The Economist has launched a new video strategy in a bid to reach new audiences on social media, designed to promote its voice and global perspective outside of its paid-for subscription model.
"We've been doing multimedia for eight years, but we wanted to hit the reset button and go big into video," explained Marguerite Howell, editor of Daily Watch, The Economist, at the BBC's 'Social Broadcasting: What's Next?' conference in London on 9 December.
"The way we engage with video has really changed. At first we thought of it as something that was very experimental, but it has transformed to the point of becoming something that's very core to The Economist's strategy, and that's been a big shift."
By publishing videos specifically tailored to social, the news organisation hopes that it will engage with audiences who might not have heard of The Economist, along with others who are misinformed about who they are.
"We think of video internally as ambassadorial content, because we want to give out freely and widely to as many people as possible to increase brand awareness," she said.
"We want people to realise that, actually, The Economist isn't necessarily what you think – a lot of people have the mistaken view that it is just about the economy."
We think of video internally as ambassadorial content, because we want to give out freely and widely to as many people as possible to increase brand awarenessMarguerite Howell, The Economist
Although the team is using a range of formats, from animated comedy pieces to talking-head explainers, Howell explained Daily Watch aims to reflect The Economist's values, but in a smaller, more shareable format than they have been used to.
"We are about quality over quantity, that's why we only do one per day, Monday to Friday," she said.
"We don't just make anything because we can. We stop and we think, 'how does this work for us'.
"We are a distinct publication with our own unique voice, so we want to make sure that we're showcasing that through our video."
But it's all about experimentation, Howell explained, noting that even though The Economist has been around for a long time, her team is more like a new start-up.
"If we want to pilot a new format, we just go ahead and make it happen.

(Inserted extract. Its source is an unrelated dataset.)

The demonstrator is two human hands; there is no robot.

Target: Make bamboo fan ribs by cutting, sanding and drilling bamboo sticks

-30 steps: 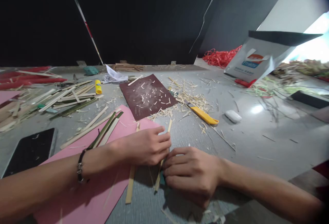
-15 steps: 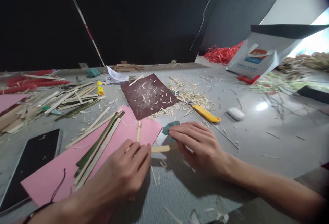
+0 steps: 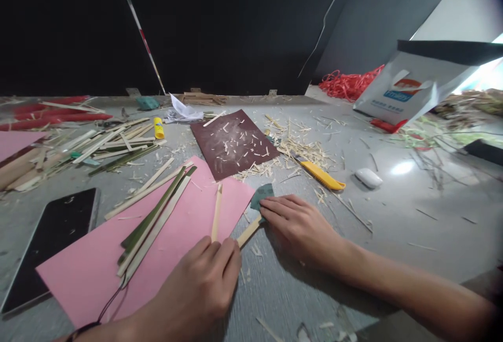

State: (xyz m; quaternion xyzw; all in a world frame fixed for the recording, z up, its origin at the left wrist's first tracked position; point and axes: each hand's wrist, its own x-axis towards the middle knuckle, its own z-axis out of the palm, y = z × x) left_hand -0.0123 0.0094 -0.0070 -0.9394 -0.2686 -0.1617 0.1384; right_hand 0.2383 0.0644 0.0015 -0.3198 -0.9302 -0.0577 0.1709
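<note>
My left hand (image 3: 204, 274) is closed on a pale bamboo strip (image 3: 248, 232) close to the table, by the edge of the pink paper (image 3: 173, 258). The far end of that strip runs under the fingers of my right hand (image 3: 302, 227), which press a dark green piece of sandpaper (image 3: 263, 193) against it. A second pale strip (image 3: 217, 208) rises from behind my left fingers over the pink paper; whether they hold it too is unclear. Green and pale strips (image 3: 159, 221) lie on the pink paper left of my hand.
A brown sheet (image 3: 236, 145) scattered with shavings lies ahead, with a yellow utility knife (image 3: 323, 175) and white earbud case (image 3: 368, 178) to its right. At left are a phone (image 3: 51, 247), a glue stick (image 3: 159, 128) and piled strips (image 3: 113, 145). A white bag (image 3: 412, 85) stands back right.
The strip between my hands has tilted, its right end now higher. My left hand has moved slightly down and right. More of the sandpaper shows above my right fingers, and the view has shifted slightly.
</note>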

If it doesn't work, we bin it – we are very nimble, and that gives us a lot of room for creativity," she said.
"For example, one of the things we are known for as well is the strength of our data, statistics and charts, so Daily Watch is experimenting with blending graphics with real-world footage to showcase data stories."

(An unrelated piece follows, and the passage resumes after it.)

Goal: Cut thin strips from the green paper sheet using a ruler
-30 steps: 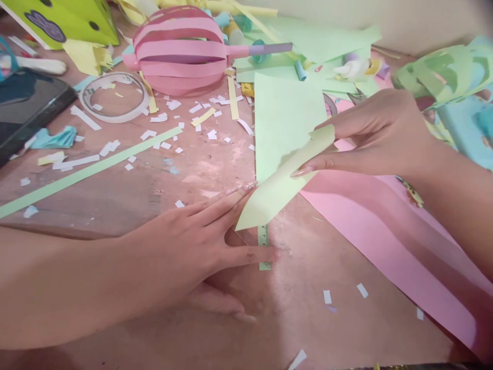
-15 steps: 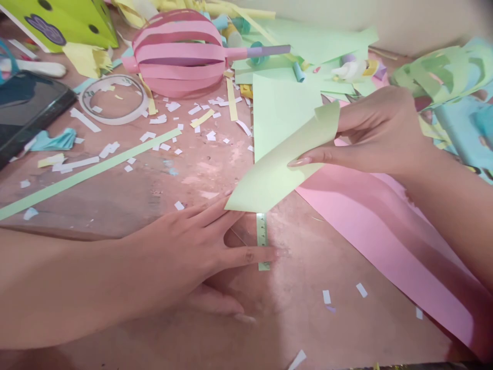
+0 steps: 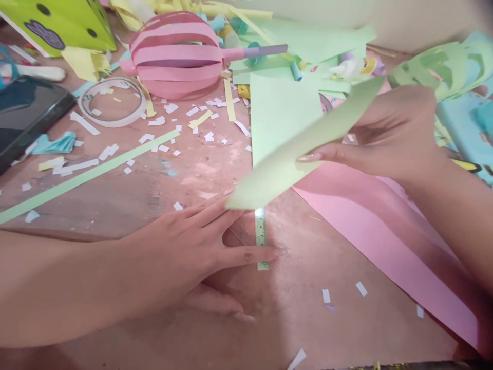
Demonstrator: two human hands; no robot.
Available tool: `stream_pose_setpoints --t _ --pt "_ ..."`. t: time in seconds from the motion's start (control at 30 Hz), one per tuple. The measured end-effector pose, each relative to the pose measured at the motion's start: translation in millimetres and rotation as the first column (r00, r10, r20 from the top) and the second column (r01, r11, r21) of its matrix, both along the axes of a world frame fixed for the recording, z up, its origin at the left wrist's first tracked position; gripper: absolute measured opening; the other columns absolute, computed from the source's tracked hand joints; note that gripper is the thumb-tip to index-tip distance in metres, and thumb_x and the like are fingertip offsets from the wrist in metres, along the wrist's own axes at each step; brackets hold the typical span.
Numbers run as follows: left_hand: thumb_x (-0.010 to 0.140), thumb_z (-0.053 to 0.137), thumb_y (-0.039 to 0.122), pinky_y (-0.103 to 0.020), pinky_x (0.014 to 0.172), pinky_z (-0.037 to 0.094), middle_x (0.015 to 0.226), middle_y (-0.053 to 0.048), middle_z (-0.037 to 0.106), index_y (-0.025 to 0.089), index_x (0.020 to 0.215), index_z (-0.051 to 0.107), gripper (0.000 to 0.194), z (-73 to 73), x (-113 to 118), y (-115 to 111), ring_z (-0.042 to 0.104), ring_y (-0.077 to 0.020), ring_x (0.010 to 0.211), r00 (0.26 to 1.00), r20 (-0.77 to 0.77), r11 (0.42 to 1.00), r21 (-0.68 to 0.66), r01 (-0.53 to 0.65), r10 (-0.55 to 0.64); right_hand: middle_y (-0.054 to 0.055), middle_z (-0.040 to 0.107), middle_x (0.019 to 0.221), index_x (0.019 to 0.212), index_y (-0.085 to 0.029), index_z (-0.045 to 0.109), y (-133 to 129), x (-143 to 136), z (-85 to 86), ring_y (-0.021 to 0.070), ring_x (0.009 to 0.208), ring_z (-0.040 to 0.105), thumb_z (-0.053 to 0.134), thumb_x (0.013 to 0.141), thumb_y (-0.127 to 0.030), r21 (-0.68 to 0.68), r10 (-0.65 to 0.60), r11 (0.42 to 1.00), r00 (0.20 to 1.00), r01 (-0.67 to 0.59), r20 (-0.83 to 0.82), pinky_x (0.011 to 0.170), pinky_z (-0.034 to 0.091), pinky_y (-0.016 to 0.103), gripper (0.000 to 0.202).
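My left hand [image 3: 204,241] lies flat with its fingers spread, the index finger pressing across what looks like a narrow clear ruler [image 3: 261,239] with a green paper strip under it. Its farther fingertips reach to the lower edge of a light green sheet of paper [image 3: 292,146]. With the thumb on the near face, my right hand [image 3: 393,133] grips this sheet, which is raised and curled off the table. Part of the ruler is hidden beneath the paper. Behind it lies a flat green sheet [image 3: 285,100].
A pink sheet [image 3: 385,226] lies under my right forearm. Farther back are a pink paper lantern [image 3: 179,56], a tape roll [image 3: 113,121], a glue bottle [image 3: 344,69] and a dark phone-like device [image 3: 31,113]. A long green strip [image 3: 88,174] and paper scraps [image 3: 326,296] are scattered around.
My right hand has moved slightly right, and the green sheet's far corner has lifted and swung to the upper right. The left hand has stayed in place.
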State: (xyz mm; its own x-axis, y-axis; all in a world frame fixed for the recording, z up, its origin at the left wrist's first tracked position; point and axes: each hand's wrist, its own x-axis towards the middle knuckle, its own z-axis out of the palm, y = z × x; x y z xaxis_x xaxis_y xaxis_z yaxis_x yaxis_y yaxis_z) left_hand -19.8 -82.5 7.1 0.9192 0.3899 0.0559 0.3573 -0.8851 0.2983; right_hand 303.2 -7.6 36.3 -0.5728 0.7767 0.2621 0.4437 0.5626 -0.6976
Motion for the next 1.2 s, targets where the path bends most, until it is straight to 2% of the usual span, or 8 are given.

Howell's team followed some of the learnings from Economist Films and switched from a video journalism model to a film model, where instead of one person doing all stages of the production process, the publisher has a segmented department focused on video production, which hires in professionals from outside to help them improve and develop.

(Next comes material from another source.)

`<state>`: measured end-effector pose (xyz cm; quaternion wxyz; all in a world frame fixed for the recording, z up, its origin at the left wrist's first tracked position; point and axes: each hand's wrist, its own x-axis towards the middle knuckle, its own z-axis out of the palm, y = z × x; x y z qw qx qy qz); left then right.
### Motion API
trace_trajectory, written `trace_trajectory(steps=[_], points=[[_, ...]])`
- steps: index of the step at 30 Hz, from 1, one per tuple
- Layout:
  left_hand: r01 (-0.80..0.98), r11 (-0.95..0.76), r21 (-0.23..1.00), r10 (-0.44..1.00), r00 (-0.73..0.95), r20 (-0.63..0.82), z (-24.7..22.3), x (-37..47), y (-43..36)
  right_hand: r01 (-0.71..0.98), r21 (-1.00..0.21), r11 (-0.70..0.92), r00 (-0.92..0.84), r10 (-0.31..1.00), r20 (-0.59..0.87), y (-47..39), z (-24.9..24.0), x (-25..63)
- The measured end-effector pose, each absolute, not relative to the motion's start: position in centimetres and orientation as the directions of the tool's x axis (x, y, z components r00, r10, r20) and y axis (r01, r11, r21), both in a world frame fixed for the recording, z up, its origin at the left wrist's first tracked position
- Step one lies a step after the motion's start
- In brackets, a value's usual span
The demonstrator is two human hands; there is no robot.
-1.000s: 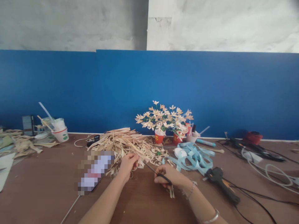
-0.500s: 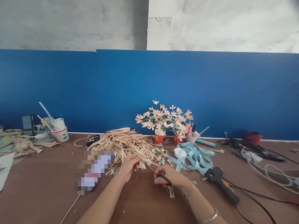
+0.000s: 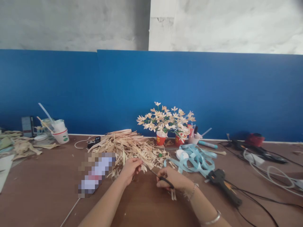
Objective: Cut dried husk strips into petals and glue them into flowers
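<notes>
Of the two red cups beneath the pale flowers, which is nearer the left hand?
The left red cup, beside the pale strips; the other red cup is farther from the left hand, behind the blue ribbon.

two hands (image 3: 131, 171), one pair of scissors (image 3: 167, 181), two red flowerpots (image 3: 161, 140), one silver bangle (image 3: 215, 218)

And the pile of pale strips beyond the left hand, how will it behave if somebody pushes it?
The pile of pale strips would probably spread apart rather than slide whole, since the strips lie loosely crossed. It is likely light for its size, as they look thin and papery.
</notes>
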<state>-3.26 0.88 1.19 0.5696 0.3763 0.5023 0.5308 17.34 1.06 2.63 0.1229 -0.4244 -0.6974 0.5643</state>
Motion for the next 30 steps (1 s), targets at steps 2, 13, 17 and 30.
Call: trace_trajectory(steps=[2, 13, 17, 30], points=[[-0.222, 0.148, 0.964, 0.983, -0.070, -0.167, 1.2, -3.3, 0.9, 0.459, -0.889, 0.000, -0.600, 0.737, -0.309, 1.0, 2.7, 17.2], [-0.328, 0.026, 0.944, 0.959, -0.259, -0.116, 1.8, -3.2, 1.0, 0.279, -0.957, -0.075, -0.644, 0.724, -0.245, 1.6, 2.0, 17.8], [-0.346, 0.020, 0.938, 0.966, -0.234, -0.107, 2.0, -2.5, 0.6, 0.125, -0.992, -0.006, -0.523, 0.850, -0.071, 1.2, 1.8, 16.2], [-0.436, -0.042, 0.899, 0.952, -0.291, -0.097, 2.1, -1.9, 0.5, 0.012, -0.964, 0.265, -0.235, 0.938, 0.255, 1.6, 0.6, 14.5]])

"We want to raise the game because a key thing for us is to have really high production value, and although we are making short videos to put out on social media platforms, these aren't things we've just thrown together – they are well crafted with a lot of consideration," she said.
"In the early days we just published to The Economist website and to YouTube, but since then we have tried to use video to get our stuff out as widely as possible, so on every social platform we can, along with Kindle Fire, Apple TV, and our own app.
"We are never going to get to the point where we say 'OK, this is how we do video and we are going to do this now into the future'. That is one of the things that makes it such an exciting time to be doing this in the industry."